» Problem description
Starting at the first line of the listing below and ending at the line with "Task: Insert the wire", copy each line exactly.

------------------------------------------------

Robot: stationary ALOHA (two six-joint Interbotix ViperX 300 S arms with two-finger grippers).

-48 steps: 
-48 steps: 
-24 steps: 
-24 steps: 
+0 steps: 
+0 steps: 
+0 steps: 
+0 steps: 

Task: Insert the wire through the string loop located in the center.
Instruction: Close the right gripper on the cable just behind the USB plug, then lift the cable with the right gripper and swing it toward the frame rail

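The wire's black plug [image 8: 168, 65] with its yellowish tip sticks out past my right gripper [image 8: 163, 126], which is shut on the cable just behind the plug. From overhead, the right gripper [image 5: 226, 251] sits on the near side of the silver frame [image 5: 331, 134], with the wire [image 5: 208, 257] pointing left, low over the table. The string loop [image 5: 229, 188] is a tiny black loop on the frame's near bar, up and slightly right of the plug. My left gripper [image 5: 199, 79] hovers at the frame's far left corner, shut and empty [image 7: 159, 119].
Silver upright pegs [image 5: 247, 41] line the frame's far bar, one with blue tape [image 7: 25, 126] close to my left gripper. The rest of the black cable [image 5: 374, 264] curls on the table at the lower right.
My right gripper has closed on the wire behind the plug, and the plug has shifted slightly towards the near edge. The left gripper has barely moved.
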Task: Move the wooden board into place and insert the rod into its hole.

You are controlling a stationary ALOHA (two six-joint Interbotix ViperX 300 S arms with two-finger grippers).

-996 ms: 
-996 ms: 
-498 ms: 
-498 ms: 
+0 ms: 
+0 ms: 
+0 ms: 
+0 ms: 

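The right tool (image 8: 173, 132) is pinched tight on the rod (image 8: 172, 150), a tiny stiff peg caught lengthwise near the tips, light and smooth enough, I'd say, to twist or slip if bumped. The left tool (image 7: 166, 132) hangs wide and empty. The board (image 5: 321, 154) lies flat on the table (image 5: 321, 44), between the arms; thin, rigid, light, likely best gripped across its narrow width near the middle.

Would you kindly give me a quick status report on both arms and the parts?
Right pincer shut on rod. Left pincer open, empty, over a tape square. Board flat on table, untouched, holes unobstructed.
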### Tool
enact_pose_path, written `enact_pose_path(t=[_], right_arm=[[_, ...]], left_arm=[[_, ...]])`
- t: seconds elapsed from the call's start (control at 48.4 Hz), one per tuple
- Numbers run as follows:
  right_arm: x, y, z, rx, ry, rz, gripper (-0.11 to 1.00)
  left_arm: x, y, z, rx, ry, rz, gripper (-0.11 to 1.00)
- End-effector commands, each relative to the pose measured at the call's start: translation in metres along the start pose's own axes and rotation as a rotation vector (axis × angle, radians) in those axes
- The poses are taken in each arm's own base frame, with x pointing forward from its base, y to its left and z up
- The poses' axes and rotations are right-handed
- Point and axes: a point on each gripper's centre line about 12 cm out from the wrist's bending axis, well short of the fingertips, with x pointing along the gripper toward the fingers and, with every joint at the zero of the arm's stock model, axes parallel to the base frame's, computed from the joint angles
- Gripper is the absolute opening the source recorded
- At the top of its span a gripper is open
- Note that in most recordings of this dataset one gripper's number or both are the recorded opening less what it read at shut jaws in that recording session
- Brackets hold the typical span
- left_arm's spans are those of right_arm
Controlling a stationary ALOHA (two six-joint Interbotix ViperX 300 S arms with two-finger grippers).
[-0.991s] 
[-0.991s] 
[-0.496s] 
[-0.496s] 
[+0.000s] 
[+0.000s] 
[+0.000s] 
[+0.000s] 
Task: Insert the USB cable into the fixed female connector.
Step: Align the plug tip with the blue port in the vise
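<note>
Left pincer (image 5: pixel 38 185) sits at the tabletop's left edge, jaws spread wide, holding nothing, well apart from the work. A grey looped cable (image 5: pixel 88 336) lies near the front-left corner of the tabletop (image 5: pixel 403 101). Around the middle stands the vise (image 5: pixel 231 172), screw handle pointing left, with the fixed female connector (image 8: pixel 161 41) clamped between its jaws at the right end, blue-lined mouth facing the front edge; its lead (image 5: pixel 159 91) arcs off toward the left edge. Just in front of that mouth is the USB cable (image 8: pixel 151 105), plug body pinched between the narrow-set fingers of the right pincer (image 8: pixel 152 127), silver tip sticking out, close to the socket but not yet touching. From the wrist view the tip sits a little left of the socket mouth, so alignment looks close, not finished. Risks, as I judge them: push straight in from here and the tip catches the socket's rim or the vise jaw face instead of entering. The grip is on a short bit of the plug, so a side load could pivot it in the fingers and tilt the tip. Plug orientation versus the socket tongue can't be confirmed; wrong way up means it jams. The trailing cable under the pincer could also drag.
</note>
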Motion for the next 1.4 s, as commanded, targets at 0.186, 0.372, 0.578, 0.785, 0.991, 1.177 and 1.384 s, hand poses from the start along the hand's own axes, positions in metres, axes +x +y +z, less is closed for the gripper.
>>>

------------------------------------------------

» Response to the task
Robot: stationary ALOHA (two six-joint Interbotix ViperX 300 S arms with two-finger grippers).

-48 steps: 
-48 steps: 
-24 steps: 
-24 steps: 
+0 steps: 
+0 steps: 
+0 steps: 
+0 steps: 

Task: Insert the wire through the string loop located in the center.

No additional answer text is required.